Looking at the records below, state how many lines include the string "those" and add nothing further.

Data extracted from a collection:
★ ★ ★ ★ ★ ★ ★

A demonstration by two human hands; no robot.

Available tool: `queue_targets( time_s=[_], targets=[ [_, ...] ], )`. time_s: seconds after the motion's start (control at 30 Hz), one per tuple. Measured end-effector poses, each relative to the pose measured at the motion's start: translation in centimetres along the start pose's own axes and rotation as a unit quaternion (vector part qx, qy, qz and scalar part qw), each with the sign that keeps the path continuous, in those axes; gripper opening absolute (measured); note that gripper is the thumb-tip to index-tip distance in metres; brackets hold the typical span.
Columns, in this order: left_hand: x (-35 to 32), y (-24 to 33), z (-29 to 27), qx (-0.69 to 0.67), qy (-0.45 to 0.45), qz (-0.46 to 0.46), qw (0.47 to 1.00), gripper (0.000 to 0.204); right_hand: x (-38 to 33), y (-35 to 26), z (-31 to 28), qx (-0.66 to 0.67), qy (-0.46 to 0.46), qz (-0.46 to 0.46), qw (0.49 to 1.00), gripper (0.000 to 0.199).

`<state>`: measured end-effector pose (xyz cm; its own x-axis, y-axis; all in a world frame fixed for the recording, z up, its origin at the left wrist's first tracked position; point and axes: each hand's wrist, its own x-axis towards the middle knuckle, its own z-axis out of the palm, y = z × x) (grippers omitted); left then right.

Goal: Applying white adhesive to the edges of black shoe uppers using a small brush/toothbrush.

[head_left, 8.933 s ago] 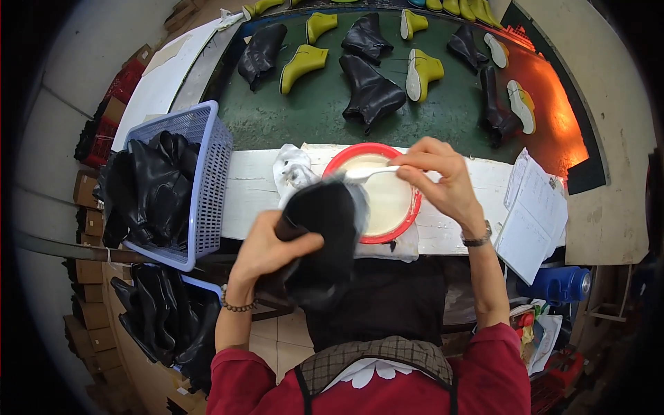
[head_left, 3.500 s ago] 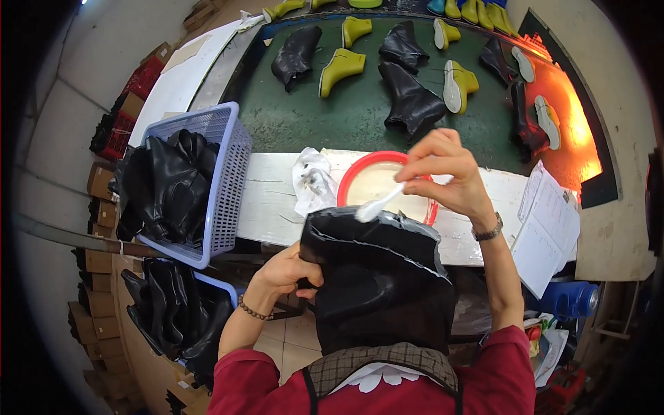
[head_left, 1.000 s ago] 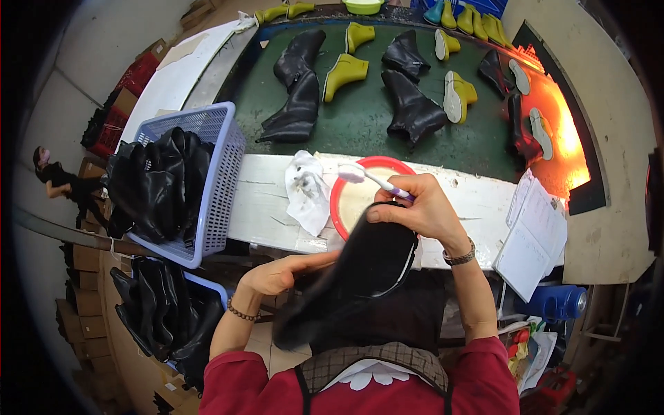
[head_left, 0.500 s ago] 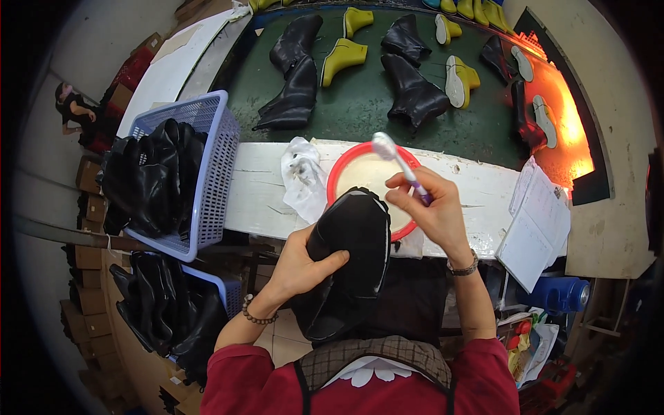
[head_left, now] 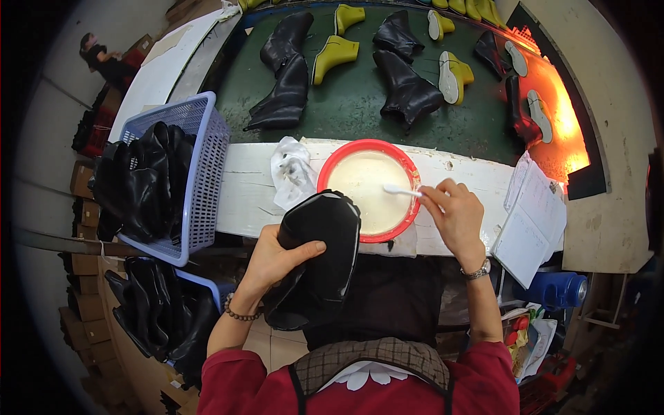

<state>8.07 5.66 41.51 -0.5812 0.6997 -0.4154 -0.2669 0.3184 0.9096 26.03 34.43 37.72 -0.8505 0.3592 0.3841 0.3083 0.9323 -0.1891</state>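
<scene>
My left hand [head_left: 278, 259] is closed round a black boot [head_left: 324, 238], its bottom turned up toward me and its shaft hanging below. A white line runs along part of the boot's edge. Between my right thumb and fingers is a toothbrush [head_left: 402, 191] with a white, smeared head. The brush head is at the cream-coloured liquid [head_left: 370, 214] in a round red basin [head_left: 408, 158], while my right hand [head_left: 456, 216] is just beyond the basin's right rim. Whether the bristles dip into the liquid, I cannot tell. A crumpled white cloth [head_left: 290, 169] lies left of the basin.
A green conveyor belt [head_left: 339, 114] carries black boot uppers [head_left: 408, 90] and yellow boot forms [head_left: 335, 58] toward an orange-lit opening [head_left: 557, 131]. Blue baskets [head_left: 207, 176] of black uppers stand left. At right are papers [head_left: 529, 211] and a blue jug [head_left: 557, 289]. Another person [head_left: 107, 62] stands far left.
My right hand has brought the toothbrush down from above the basin's far rim to the liquid. My left hand and the boot have shifted left, uncovering more of the basin.
</scene>
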Motion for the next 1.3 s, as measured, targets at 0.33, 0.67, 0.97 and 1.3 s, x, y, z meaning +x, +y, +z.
queue_targets(
  time_s=[0.33, 0.67, 0.97, 1.3],
  targets=[
    [1.2, 0.8, 0.8, -0.080, -0.066, -0.061, 0.993, 0.038, 1.4, -1.2, -2.4, 0.350, 0.007, 0.032, 0.936, 0.015],
    [0.2, 3.3, 1.1, -0.062, -0.092, -0.018, 0.994, 0.039, 3.1, -1.5, -1.3, 0.312, 0.060, -0.071, 0.946, 0.021],
    [0.5, 3.5, 1.2, -0.044, 0.062, 0.117, 0.990, 0.021, 0.7, -2.3, -1.8, 0.326, 0.037, -0.037, 0.944, 0.021],
    [1.7, 5.8, 1.1, -0.012, 0.178, 0.224, 0.958, 0.020, 1.8, -3.3, -1.6, 0.312, 0.049, -0.062, 0.947, 0.022]
  ],
)
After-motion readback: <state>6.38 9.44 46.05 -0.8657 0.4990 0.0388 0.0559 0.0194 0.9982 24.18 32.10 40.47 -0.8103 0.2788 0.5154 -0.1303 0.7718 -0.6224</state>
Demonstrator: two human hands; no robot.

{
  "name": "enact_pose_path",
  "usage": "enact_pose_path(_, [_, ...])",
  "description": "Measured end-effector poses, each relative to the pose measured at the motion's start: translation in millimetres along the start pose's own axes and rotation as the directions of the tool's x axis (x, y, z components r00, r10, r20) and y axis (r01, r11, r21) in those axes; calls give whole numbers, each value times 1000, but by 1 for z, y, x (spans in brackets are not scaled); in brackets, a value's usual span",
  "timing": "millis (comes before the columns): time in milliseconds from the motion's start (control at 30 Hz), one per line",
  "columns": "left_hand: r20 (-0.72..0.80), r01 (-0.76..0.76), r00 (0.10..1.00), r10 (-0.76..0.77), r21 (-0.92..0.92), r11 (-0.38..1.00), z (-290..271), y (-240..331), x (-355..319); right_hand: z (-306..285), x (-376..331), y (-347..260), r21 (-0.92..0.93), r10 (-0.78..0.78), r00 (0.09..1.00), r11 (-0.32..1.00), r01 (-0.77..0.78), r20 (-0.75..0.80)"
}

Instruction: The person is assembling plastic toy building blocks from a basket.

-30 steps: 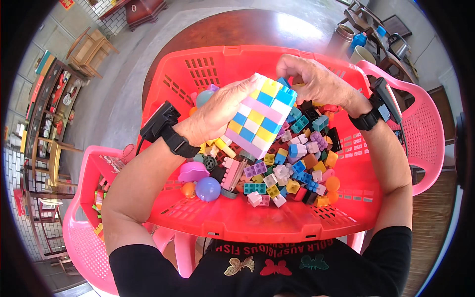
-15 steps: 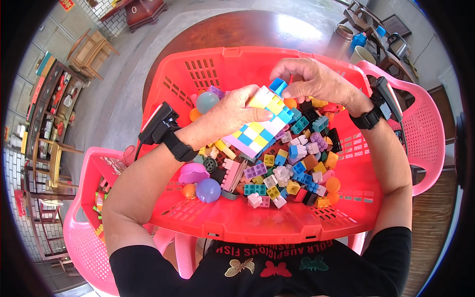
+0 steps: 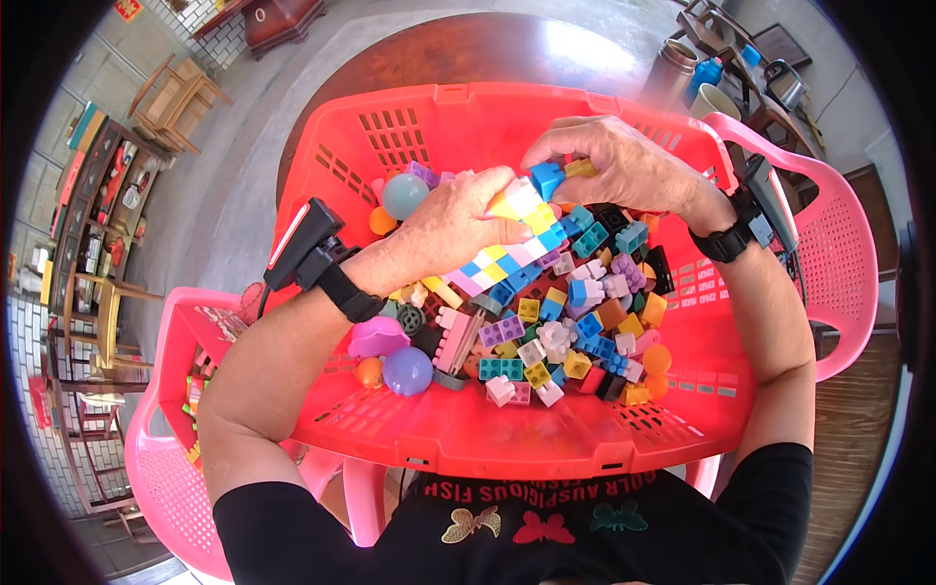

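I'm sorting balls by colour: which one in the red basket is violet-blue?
The violet-blue ball below the left hand, just right of a small orange ball; the others in view are orange, plus one pale grey-blue ball.

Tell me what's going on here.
Someone in a black shirt is handling toy blocks over a red basket. The left hand grips a block build patterned in white, yellow, blue and pale purple. The right hand holds a blue block right by the build's upper end; whether the two are joined is not clear. Below, loose blocks lie heaped in the basket, along with a purple-blue ball.
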State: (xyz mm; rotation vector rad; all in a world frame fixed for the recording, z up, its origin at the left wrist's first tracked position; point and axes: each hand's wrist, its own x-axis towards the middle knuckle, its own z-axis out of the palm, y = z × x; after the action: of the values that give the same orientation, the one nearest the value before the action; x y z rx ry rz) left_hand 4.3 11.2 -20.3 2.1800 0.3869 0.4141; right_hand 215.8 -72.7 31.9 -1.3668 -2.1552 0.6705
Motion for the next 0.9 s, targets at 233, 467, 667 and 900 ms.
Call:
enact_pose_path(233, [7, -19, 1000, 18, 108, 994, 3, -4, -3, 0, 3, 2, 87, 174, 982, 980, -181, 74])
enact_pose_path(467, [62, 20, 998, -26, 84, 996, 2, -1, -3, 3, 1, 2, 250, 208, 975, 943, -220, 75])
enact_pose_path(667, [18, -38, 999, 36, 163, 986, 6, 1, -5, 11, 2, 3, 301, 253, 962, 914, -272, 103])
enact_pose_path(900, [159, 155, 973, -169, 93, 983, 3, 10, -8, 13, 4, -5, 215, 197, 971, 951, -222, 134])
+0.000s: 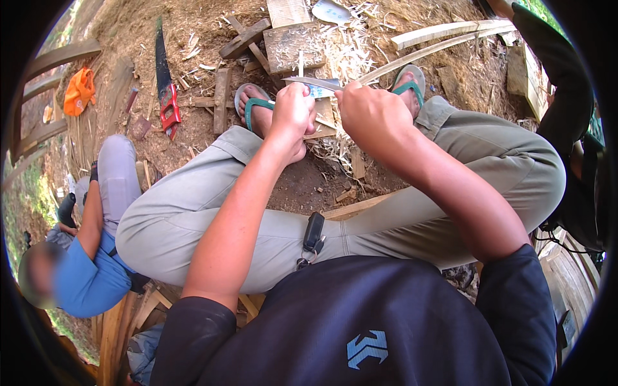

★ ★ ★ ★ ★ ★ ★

OUTPUT OF THE EXERCISE - 2